Return only those lines of the records below in which "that" appears.

* * * * *

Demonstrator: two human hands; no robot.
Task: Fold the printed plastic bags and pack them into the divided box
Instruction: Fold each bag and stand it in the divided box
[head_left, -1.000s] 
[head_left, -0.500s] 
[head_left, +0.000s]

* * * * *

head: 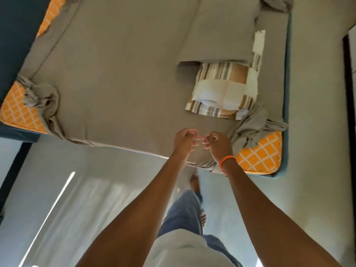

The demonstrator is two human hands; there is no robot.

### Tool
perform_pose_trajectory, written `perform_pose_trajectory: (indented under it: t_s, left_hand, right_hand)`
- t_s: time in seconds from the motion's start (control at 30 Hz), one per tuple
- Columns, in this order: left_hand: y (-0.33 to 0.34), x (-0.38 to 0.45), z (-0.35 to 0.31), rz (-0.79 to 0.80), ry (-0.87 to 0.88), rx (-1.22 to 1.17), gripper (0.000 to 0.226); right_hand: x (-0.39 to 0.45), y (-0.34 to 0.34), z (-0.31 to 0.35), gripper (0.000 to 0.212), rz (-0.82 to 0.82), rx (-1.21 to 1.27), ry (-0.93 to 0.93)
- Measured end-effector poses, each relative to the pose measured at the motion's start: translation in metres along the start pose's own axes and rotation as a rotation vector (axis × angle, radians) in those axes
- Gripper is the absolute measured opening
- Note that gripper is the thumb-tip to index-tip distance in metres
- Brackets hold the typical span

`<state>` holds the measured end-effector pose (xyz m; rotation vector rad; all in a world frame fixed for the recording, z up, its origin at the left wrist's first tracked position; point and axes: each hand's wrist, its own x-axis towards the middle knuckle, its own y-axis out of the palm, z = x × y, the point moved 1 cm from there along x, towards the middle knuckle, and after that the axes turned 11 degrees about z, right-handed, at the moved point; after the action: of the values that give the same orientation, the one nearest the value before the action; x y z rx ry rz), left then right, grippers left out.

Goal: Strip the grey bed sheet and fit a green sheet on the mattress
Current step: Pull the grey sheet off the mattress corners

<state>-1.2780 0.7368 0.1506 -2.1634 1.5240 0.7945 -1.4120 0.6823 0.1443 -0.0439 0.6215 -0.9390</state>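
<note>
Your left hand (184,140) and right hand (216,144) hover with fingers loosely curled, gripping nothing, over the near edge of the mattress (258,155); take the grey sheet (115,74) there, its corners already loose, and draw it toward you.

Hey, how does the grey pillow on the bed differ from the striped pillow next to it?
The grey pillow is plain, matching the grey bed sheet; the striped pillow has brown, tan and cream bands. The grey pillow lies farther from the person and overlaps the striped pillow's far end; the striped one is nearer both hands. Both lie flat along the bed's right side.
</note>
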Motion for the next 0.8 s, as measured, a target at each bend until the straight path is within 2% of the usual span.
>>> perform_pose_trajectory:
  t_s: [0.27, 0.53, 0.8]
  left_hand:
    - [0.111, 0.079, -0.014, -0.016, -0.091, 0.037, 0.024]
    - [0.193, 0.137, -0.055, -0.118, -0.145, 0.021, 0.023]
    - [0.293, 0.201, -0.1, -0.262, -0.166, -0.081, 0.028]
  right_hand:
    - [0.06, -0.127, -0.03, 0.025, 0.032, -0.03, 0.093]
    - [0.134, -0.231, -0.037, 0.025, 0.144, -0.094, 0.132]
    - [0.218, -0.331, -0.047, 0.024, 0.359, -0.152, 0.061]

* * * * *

• [Output below]
- Note that gripper is the thumb-tip to index-tip distance in metres
`<state>` holds the measured end-effector pose (xyz m; rotation vector rad; all in a world frame fixed for the recording, z up, its origin at the left wrist's first tracked position; point and axes: each hand's wrist, its own x-axis towards the middle knuckle, its own y-axis out of the palm, z = x × y, the point moved 1 cm from there along x, towards the middle knuckle, and after that the axes turned 11 degrees about z, right-handed, at the moved point; after the action: of the values that give the same orientation, the one nearest the value before the action; x y z rx ry rz), left then right, grippers left out.

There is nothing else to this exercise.